My point is that most content posted on these platforms is heavily modified to game and appease the algorithms that drive engagement. So you never really know if something is factual and honest.

Add to that the fact that these platforms promote content that is actively harmful to its users, and to society as a whole, and I doubt whether whatever valuable information is on them is really worth searching for and consuming. Chances are that you would be able to find the same information elsewhere, without risking your sanity.

That said, I do have an extremely negative view of all social media, and actively avoid it, so I concede that I may be missing out. :)


A better example than dedicated social media apps is perhaps Baike, commonly described as China's Wikipedia. Except it isn't, because it's not a non-profit organization with a mission to provide free and unbiased information to the world, it's a locked-down product of Baidu, one of China's major tech companies who once upon a time (much like Google) owned domestic search and maps, who also run Tieba (something like Reddit) and so on. This is the biggest difference I find on the "chinanet" - all of the top sites are owned by one of the major tech companies, and all of these companies have an interest in trying to keep you inside their ecosystem.

Outside of the chinanet this also happens, where Google, Apple, Facebook and Microsoft all try to keep you inside their ecosystems (to say nothing of the traditional media companies like Disney, WBD etc), but outside the chinanet there remains a small but influential "information wants to be free" movement that is unaligned with any government or corporation. So we have Wikipedia and OpenStreetMap and the Internet Archive... It's not much, but it's something.

From my perspective if people really want to see a free and open internet, where information is never hidden in gated communities, the only choice is to support non-profits with aligned missions. Then people all over the world - including China - can contribute.


God I wish Wikipedia wasn't banned by the Great Firewall.

It's kinda sad that stuff like Caltrain electrification, for example, has a huge and well-researched article despite not even being in service yet, just because of the large amount of Wikipedians in the Bay Area where the Wikimedia Foundation is headquartered. In the meanwhile, entire operational train systems both in China and elsewhere in the world that have vastly greater ridership, longer length, more advanced technology, etc, get nary a mention. I have nothing against Caltrain electrification getting a great article since I'm an inclusionist but it is just sad how little of the cool things, especially in China, are on Wikipedia.

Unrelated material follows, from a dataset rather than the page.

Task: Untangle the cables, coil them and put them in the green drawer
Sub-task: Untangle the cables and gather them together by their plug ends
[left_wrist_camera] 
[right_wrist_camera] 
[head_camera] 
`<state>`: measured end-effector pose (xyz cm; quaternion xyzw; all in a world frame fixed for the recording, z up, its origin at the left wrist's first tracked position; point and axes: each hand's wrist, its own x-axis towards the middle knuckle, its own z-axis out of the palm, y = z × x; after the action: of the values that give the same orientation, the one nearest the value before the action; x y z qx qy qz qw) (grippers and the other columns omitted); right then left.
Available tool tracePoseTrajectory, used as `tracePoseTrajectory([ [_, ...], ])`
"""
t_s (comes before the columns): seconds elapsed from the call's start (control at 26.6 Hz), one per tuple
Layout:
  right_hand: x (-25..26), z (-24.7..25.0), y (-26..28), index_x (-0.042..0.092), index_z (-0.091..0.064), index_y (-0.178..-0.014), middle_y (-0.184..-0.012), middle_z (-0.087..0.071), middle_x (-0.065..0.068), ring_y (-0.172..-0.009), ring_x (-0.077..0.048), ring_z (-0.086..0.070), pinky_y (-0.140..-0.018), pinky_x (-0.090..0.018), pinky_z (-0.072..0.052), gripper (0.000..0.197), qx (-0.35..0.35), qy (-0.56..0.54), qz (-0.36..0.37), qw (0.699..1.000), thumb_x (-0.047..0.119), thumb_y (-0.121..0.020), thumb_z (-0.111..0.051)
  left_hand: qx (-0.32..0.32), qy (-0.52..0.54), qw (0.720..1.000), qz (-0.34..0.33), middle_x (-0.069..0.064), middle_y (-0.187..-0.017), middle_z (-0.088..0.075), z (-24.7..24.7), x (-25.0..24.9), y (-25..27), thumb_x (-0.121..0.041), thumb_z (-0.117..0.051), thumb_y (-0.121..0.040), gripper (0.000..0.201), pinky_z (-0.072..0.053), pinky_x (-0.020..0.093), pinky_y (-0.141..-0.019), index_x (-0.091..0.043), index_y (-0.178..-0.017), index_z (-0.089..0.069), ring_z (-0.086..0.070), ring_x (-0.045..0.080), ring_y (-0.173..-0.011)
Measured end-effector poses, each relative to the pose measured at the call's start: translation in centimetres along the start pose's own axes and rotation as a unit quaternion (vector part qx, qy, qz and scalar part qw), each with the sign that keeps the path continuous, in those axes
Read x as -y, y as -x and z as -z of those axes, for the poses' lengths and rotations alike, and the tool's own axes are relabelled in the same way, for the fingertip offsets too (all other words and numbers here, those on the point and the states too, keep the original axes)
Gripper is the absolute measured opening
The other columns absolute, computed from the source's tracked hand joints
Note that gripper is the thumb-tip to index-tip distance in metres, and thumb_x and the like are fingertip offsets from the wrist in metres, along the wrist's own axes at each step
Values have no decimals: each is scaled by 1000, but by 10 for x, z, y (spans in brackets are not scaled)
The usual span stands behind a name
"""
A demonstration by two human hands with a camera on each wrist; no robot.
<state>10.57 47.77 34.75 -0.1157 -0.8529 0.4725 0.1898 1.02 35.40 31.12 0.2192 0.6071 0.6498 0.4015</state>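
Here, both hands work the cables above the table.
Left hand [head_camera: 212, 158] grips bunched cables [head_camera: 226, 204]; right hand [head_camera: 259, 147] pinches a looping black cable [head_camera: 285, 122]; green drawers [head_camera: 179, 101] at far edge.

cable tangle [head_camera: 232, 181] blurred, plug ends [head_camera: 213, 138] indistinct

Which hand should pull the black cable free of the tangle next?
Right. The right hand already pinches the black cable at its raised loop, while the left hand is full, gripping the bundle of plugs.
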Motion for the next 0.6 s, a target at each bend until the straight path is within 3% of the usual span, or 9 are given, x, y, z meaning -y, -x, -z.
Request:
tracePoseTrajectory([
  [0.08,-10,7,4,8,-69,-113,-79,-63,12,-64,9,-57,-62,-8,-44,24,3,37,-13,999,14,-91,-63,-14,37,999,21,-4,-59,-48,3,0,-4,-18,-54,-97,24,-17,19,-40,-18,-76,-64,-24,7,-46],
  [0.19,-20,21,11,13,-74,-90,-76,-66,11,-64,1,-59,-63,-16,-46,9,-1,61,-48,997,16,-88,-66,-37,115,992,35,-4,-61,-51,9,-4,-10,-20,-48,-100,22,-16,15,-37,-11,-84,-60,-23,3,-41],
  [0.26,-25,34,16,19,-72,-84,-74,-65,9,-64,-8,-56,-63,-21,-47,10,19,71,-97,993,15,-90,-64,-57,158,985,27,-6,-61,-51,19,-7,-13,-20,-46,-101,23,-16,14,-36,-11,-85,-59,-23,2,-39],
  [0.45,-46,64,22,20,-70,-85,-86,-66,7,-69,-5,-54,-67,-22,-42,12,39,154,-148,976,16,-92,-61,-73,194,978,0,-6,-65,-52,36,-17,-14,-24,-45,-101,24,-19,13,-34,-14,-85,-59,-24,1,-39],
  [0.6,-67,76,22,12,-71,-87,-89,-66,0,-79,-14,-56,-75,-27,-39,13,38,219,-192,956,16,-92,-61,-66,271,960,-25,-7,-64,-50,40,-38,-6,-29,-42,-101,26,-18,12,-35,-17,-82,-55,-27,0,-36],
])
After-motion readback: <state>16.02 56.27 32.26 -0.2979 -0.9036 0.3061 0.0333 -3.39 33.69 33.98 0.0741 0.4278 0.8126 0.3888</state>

Even with the Great Firewall, Chinese Wikipedia is the eighth largest by number of edits, daily views, and active users: https://meta.wikimedia.org/wiki/List_of_Wikipedias/Table2

Chinese topics are usually well-covered on the Chinese Wikipedia, the lack of an English-language article is more likely to be attributable to a shortage of English-Chinese bilinguals translating that information.

Do you have some particular train system in mind?


Chinese Wikipedia is mostly made by Taiwan, Hong Kong, and overseas Chinese people so they often are not as comprehensive for recent developments in the mainland.


MTG is bananas but she's right, why start at tiktok when there are battalions of military aged Chinese males crossing the border through Mexico, scores of Chinese tech companies operating in the US legally, and companies/politicians (like Microsoft and the Clintons) who sold America out to China decades ago. Tiktok ban is almost superficial


It already started. Russia invaded Ukraine.